Crimes Against Humanity: A Year In Tigray

It has almost been a year since a civil war outbroke in Ethiopia’s northernmost region of Tigray. The conflict, which initially began in November 2020, has resulted in thousands deaths and displacement of millions more. A deep humanitarian crisis has developed with the proliferation of war crimes.

The origin of the conflict in Tigray is complex and stems from years of political corruption and power struggles. In 2018, tension started rapidly building when Prime Minister Abiy Amed came into power and ended the Tigray People’s Liberation Front’s (TPLF) 30 years of power. When Amed became prime minister, he sought to keep democratic peace and prevent war at all costs. He even made amends with Eritrea, a neighbouring country that was previously in conflict with the TPLF’s government. The TPLF clearly began to feel marginalized. Hence, when Amed’s government postponed elections in March 2020 due to the COVID-19 pandemic, the TPLF saw it as Amed’s way of holding onto power. In response, the region of Tigray held parliamentary elections anyway, as an act of opposition. Thus, both the TPLF and Amed felt that the opposing government was illegitimate. The TPLF claimed that Amed’s power had gone untested for too long, while he cited that the TPLF’s election was held illegally. The conflict heightened on an early morning on November 4, when TPLF forces attacked a government military base. Amed sent troops to counter this attack, and civil war blew up from there.

Last April, the United Nations Security Council released a statement that expressed their deep concerns about allegations of human right abuses and violations. However, governments on both sides have completely disregarded this statement. The government of Ethiopia has enforced a blockade on the one road leading to the Tigray region, which has completely barred them from receiving any humanitarian aids. By doing this, the Ethiopian government has cut off food to over four million people and deliberately used hunger and starvation as a weapon of war, despite denying all claims.

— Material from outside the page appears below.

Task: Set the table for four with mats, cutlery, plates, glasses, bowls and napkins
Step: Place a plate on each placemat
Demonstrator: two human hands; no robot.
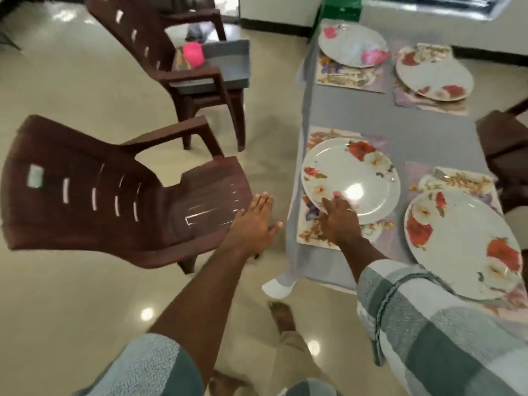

The TPLF has also regularly recruited child soldiers to create human waves with the intent of overwhelming Ethiopian forces. Since Ethiopian forces will not shoot directly at children, the TPLF have even developed a corrupt strategy to use these children as human shields. Ann Fitz-Gerald, a political science professor at WLU, has stated that “the use of children to support any element of armed conflict constitutes a war crime.” Further, war crimes like rape and mass killings have repeatedly occurred on both sides of the civil war. A massacre in the town Mai Kadra last November left hundreds of innocent civilians mercilessly hacked to death. According to Al Jazeera, hundreds of women have reported accounts of rape since the beginning of the conflict. Despite war crimes being committed under broad daylight, a specific tally of these incidents is impossible, as media coverage and information is incomplete and impaired by heavy battles.

While the complete halt of fighting is unlikely, the international community must do better to prevent further war crimes. The priority of governments should be to keep the fighting away from citizens, and to resume media coverage into the effects of the war. The violence in Tigray has created an immeasurable humanitarian impact, and calls for an end must be made swiftly.